┌──

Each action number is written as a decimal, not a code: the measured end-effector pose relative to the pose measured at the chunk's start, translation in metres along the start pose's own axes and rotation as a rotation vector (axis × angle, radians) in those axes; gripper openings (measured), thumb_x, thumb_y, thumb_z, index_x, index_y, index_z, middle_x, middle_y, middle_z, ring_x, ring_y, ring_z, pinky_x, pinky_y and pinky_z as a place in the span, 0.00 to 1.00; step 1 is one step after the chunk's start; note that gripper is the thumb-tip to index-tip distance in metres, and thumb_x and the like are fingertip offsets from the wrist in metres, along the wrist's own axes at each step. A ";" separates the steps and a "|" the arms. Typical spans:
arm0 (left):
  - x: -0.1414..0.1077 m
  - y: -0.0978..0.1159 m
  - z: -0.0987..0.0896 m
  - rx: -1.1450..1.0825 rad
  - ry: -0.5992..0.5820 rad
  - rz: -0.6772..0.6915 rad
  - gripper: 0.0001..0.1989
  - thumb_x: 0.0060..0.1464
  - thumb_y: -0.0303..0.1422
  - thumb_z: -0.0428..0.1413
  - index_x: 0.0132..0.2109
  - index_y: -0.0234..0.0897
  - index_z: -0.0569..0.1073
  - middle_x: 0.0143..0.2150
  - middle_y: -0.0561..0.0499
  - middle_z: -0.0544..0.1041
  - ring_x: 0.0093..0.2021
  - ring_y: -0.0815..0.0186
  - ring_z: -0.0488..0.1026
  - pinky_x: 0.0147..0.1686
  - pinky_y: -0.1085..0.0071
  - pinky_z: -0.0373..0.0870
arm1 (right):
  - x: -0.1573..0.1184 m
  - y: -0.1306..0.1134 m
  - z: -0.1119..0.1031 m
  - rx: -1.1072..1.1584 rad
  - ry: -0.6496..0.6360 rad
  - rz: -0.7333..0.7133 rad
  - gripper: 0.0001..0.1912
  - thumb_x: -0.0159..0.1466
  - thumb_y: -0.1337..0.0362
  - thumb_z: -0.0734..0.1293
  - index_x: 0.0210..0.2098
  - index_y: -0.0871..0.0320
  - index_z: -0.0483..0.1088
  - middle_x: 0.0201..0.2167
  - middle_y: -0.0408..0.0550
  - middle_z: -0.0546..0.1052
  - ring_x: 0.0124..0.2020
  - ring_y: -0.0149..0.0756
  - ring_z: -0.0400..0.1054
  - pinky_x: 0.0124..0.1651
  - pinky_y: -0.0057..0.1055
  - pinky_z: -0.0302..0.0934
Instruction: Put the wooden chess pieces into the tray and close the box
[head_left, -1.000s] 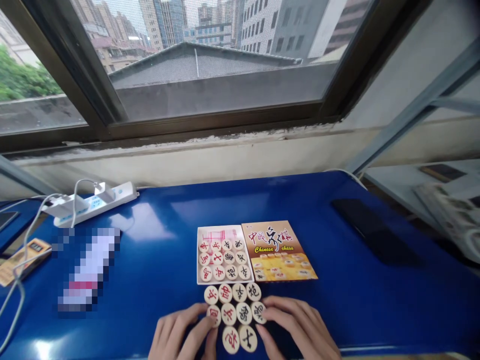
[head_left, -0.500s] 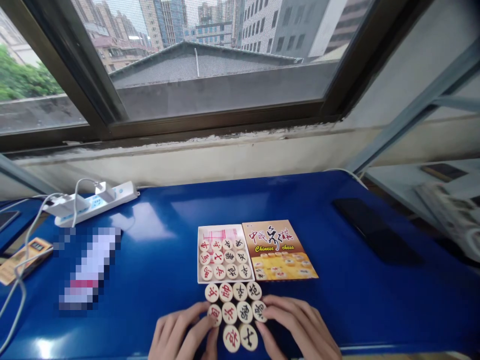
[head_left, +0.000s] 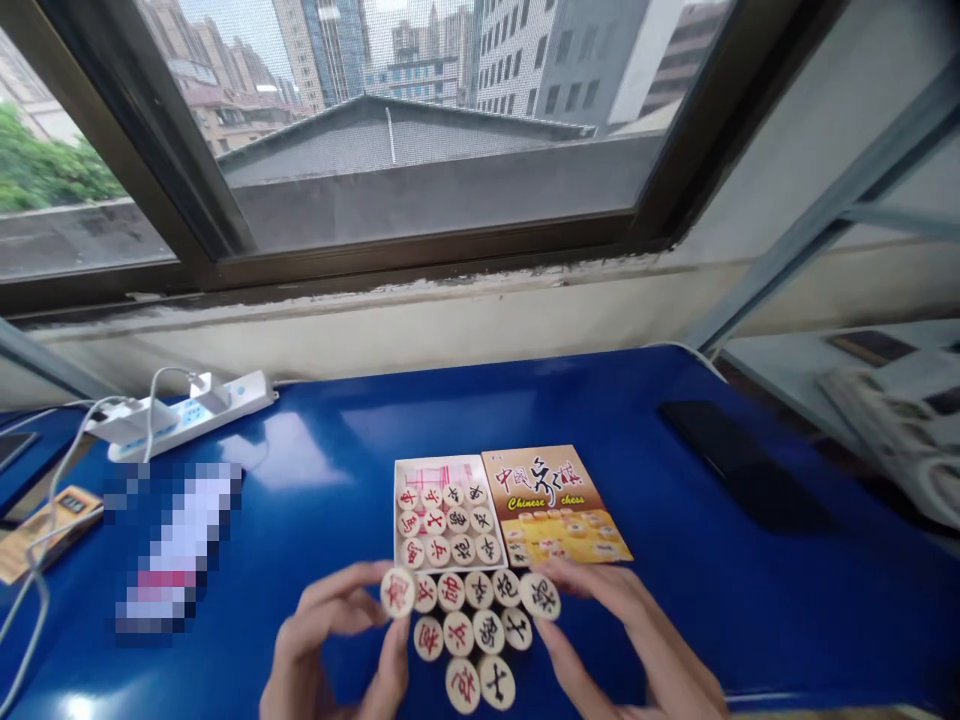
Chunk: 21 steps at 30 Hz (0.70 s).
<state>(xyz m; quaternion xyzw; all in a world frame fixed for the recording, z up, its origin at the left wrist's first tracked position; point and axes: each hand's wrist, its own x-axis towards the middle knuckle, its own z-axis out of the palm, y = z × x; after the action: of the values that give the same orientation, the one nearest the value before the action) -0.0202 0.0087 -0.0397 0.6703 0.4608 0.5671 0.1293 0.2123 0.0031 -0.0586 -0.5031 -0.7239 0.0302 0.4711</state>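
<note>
Between thumb and fingers, my left hand (head_left: 334, 635) pinches a Chinese chess piece with a red character (head_left: 398, 593), raised left of the other pieces. My right hand (head_left: 622, 635) pinches a piece with a black character (head_left: 540, 597), raised on the right side. Round cream pieces (head_left: 474, 632) stand in rows between my hands, red-marked on the left and black-marked on the right. Just beyond them lies a shallow white box (head_left: 397, 510) with several pieces set in rows on pinkish paper. Beside it is the printed Chinese chess lid (head_left: 559, 500).
The blue table (head_left: 315, 540) spreads out beneath everything. A white power strip (head_left: 251, 395) with plugs and cables lies at the back left. Nearer are a pixelated item (head_left: 184, 550) and a tan packet (head_left: 45, 530). On the right rests a dark phone-like object (head_left: 739, 465).
Each hand has lifted a piece off the second row and moved outward and away from me. Other pieces show where those two were. The box and lid stay put.
</note>
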 end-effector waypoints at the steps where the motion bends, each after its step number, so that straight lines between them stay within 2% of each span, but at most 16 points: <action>1: 0.012 0.001 0.005 -0.006 -0.011 0.009 0.13 0.57 0.18 0.59 0.44 0.39 0.67 0.39 0.48 0.79 0.42 0.62 0.80 0.34 0.70 0.79 | 0.010 0.002 0.000 -0.002 0.004 -0.025 0.17 0.67 0.70 0.66 0.56 0.58 0.69 0.42 0.49 0.80 0.44 0.34 0.76 0.48 0.28 0.72; 3: 0.038 0.002 0.020 -0.014 -0.032 0.040 0.12 0.58 0.21 0.59 0.43 0.39 0.67 0.40 0.48 0.78 0.42 0.64 0.79 0.33 0.72 0.76 | 0.034 0.006 0.003 0.008 0.002 -0.083 0.18 0.69 0.70 0.65 0.57 0.59 0.69 0.44 0.49 0.79 0.47 0.33 0.75 0.51 0.29 0.70; 6: 0.077 -0.001 0.041 -0.028 -0.097 0.085 0.10 0.60 0.24 0.60 0.40 0.39 0.65 0.41 0.51 0.78 0.34 0.71 0.74 0.31 0.74 0.73 | 0.072 0.015 0.011 0.047 -0.050 -0.133 0.16 0.70 0.68 0.65 0.56 0.56 0.70 0.46 0.48 0.77 0.47 0.32 0.74 0.51 0.30 0.70; 10: 0.107 -0.021 0.052 -0.030 -0.223 0.160 0.11 0.60 0.26 0.60 0.41 0.40 0.63 0.43 0.53 0.78 0.30 0.74 0.69 0.32 0.74 0.70 | 0.109 0.032 0.024 0.193 -0.165 -0.115 0.12 0.70 0.65 0.67 0.53 0.55 0.72 0.46 0.47 0.76 0.46 0.32 0.73 0.48 0.30 0.71; 13: 0.109 -0.044 0.047 -0.024 -0.271 0.172 0.12 0.59 0.26 0.61 0.41 0.40 0.64 0.43 0.53 0.78 0.30 0.74 0.68 0.32 0.75 0.69 | 0.118 0.041 0.035 0.277 -0.229 -0.113 0.11 0.69 0.63 0.68 0.51 0.55 0.72 0.46 0.46 0.76 0.46 0.32 0.73 0.49 0.31 0.70; 16: 0.100 -0.062 0.041 -0.031 -0.300 0.154 0.11 0.60 0.25 0.60 0.40 0.39 0.64 0.43 0.52 0.78 0.29 0.75 0.67 0.30 0.76 0.69 | 0.114 0.044 0.044 0.306 -0.255 -0.102 0.10 0.69 0.63 0.69 0.50 0.55 0.73 0.45 0.45 0.77 0.46 0.31 0.73 0.49 0.30 0.69; 21: 0.085 -0.069 0.040 -0.060 -0.321 0.128 0.10 0.60 0.24 0.58 0.40 0.40 0.63 0.43 0.51 0.77 0.28 0.75 0.67 0.28 0.77 0.69 | 0.104 0.045 0.052 0.347 -0.302 -0.091 0.10 0.69 0.63 0.69 0.50 0.54 0.72 0.45 0.45 0.77 0.45 0.31 0.72 0.49 0.31 0.69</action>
<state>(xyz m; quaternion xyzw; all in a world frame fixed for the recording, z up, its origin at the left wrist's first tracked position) -0.0230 0.1251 -0.0462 0.7761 0.3734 0.4734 0.1849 0.2021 0.1260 -0.0431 -0.3712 -0.7921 0.2076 0.4378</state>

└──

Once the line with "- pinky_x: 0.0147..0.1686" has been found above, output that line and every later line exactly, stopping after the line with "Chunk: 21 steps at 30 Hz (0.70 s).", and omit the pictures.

  - pinky_x: 0.0147..0.1686
  - pinky_y: -0.1085..0.0071
  - pinky_z: -0.0373..0.0870
arm1 (right):
  - x: -0.1573..0.1184 m
  - y: -0.1306..0.1134 m
  - z: -0.1119..0.1031 m
  - rx: -1.1072..1.1584 rad
  - ry: -0.6496..0.6360 rad
  - rz: -0.7333..0.7133 rad
  - gripper: 0.0001..0.1912
  - thumb_x: -0.0159..0.1466
  - thumb_y: -0.1337..0.0362
  - thumb_z: -0.0734..0.1293
  - index_x: 0.0210..0.2098
  - index_y: -0.0871..0.0320
  - index_z: -0.0483..0.1088
  - middle_x: 0.0201..0.2167
  - middle_y: -0.0408..0.0550
  - middle_z: -0.0546..0.1052
  - ring_x: 0.0124..0.2020
  - ring_y: -0.0149..0.0756
  - ring_z: -0.0400..0.1054
  - pinky_x: 0.0124..0.1651
  - pinky_y: -0.0057..0.1055
  - pinky_z: -0.0302..0.0934
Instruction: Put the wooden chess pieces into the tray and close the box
[head_left, -1.000s] 
[head_left, -0.500s] 
[head_left, +0.000s] 
Chunk: 21 steps at 30 Hz (0.70 s).

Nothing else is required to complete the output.